Otro motivo que conduce al incremento de la inmigración es la diferencia de niveles de vida entre países, tal vez mayor que nunca antes en la historia, lo que supone un incentivo para emigrar. Esto no se debe al lugar común de que «los pobres son cada vez más pobres». No hay unos niveles de miseria que no haya conocido la humanidad en el pasado. Sin embargo, en amplias regiones del mundo (Norteamérica, Europa occidental y Sudeste Asiático, sobre todo) la mejoría ha sido mayor que en el resto del mundo y la diferencia se ha incrementado.
Y es este mundo rico el que trata de poner coto a la inmigración, al tiempo que la incentiva. Los gobiernos de los estados más desarrollados invierten cada vez mayores cantidades de dinero (procedente de los impuestos que pagan los ciudadanos) en sistemas que tratan de impedir la entrada de personas procedentes de otros países. Imponen asimismo visados para disminuir la cantidad de hombres y mujeres que cruzan legalmente las fronteras como turistas para después pasar a la categoría de irregulares o establecen moratorias como la que impide a rumanos y búlgaros establecerse en los demás países de la Unión Europea en igualdad de condiciones con el resto de los ciudadanos europeos.
Sin embargo, nada de esto logra frenar la inmigración. El motivo es que los mismos estados que ponen todas estas trabas son los que no cejan en su empeño de frenar el crecimiento económico de los países de origen de los inmigrantes. En un intento de proteger la «propia» industria y la agricultura, los gobiernos de la Unión Europea, Estados Unidos y otros países subvencionan al campo, así como otros bienes y servicios producidos dentro de sus fronteras, al tiempo que a la producción externa le imponen altísimos aranceles. Esto no sólo obliga a los locales pagar precios artificialmente elevados (lo que supone un freno a la economía de estos lugares), sino que además impide que se enriquezca el resto del mundo. Quien no puede vender su producción a otros, con independencia de que estos estén a cientos o miles de kilómetros, termina por no mejorar su nivel de vida o incluso se empobrece más. Y ante esta tesitura la emigración se transforma en la vía más factible de mejorar la situación personal.
Por muchas trabas que se traten de poner o por muy alto que llegue a ser el nivel de vida en todo el mundo, siempre habrá migraciones y es un fenómeno que no para de crecer. La única política realista para que estos flujos se reduzcan es el desarrollo de los países de origen, y este ha de llegar por el libre comercio. Mientras los países ricos se nieguen a permitir que las naranjas o los coches nuevos crucen las fronteras, quienes las pasarán legal o ilegalmente serán las personas. Y se trata de algo legítimo.

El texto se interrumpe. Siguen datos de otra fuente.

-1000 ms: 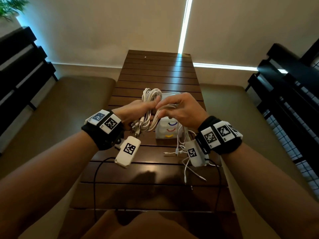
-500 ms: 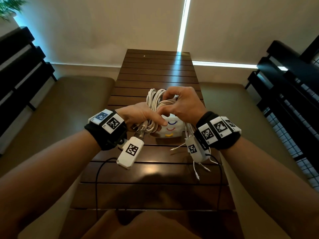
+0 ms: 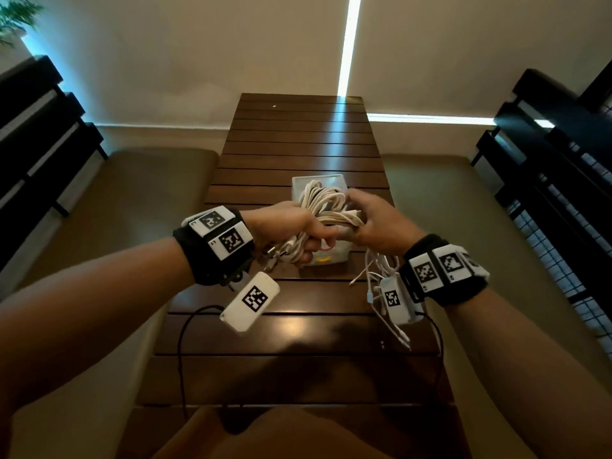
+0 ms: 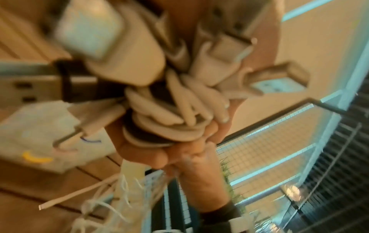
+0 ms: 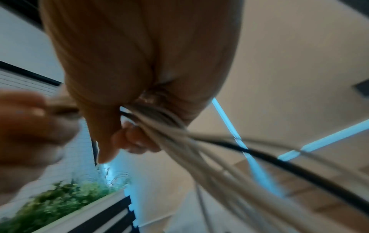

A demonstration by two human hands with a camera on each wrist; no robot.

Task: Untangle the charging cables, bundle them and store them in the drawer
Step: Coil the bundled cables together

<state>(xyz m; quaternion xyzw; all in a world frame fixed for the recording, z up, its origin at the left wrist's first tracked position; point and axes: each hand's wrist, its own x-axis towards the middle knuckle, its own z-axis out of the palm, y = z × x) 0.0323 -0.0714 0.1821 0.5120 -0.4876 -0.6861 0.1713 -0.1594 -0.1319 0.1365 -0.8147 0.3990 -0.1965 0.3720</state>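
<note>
A coil of white charging cables [image 3: 326, 207] is held above the wooden table [image 3: 298, 144], in front of a small white drawer unit [image 3: 326, 258]. My left hand [image 3: 291, 230] grips the coil at its lower left, with USB plugs [image 3: 275, 256] sticking out below the fist. My right hand [image 3: 374, 223] holds the coil's right side, fingers curled round the strands. In the left wrist view the plugs and looped cables [image 4: 171, 100] fill the fist. In the right wrist view loose cable strands [image 5: 199, 149] run out of the curled right fingers [image 5: 127, 138]. More thin white cable ends [image 3: 381, 279] hang under the right wrist.
Padded benches [image 3: 126, 200] flank the slatted table on both sides. Dark slatted chairs [image 3: 39, 127] stand at far left and far right. A black wire [image 3: 180, 342] trails over the table's near part. A planter with green plants [image 5: 60, 201] shows in the right wrist view.
Both hands have moved a little farther from me with the coil. The right hand has swung from the coil's top round to its right side, and the loose cable ends have lifted off the table.
</note>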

Es necesario, por tanto, poner fin a las trabas al comercio entre países. Los gobiernos de los países más desarrollados deben dejar de impedir que sus ciudadanos adquieran libremente bienes y servicios procedentes de las regiones del mundo más pobres. Si lo hacen, las personas de viven en ellas se enriquecerán y la emigración perderá gran parte de su atractivo para muchos. Bajarán los flujos migratorios y las fronteras podrán estar como debería ser su situación: abiertas para todo el que las quiera cruzar con el fin de hacer turismo, estudiar o quedarse a vivir. Desaparecería así la irregularidad y los cruces ilegales, que ponen en manos de mafias a miles de personas que tan sólo buscan una legítima mejora de su vida.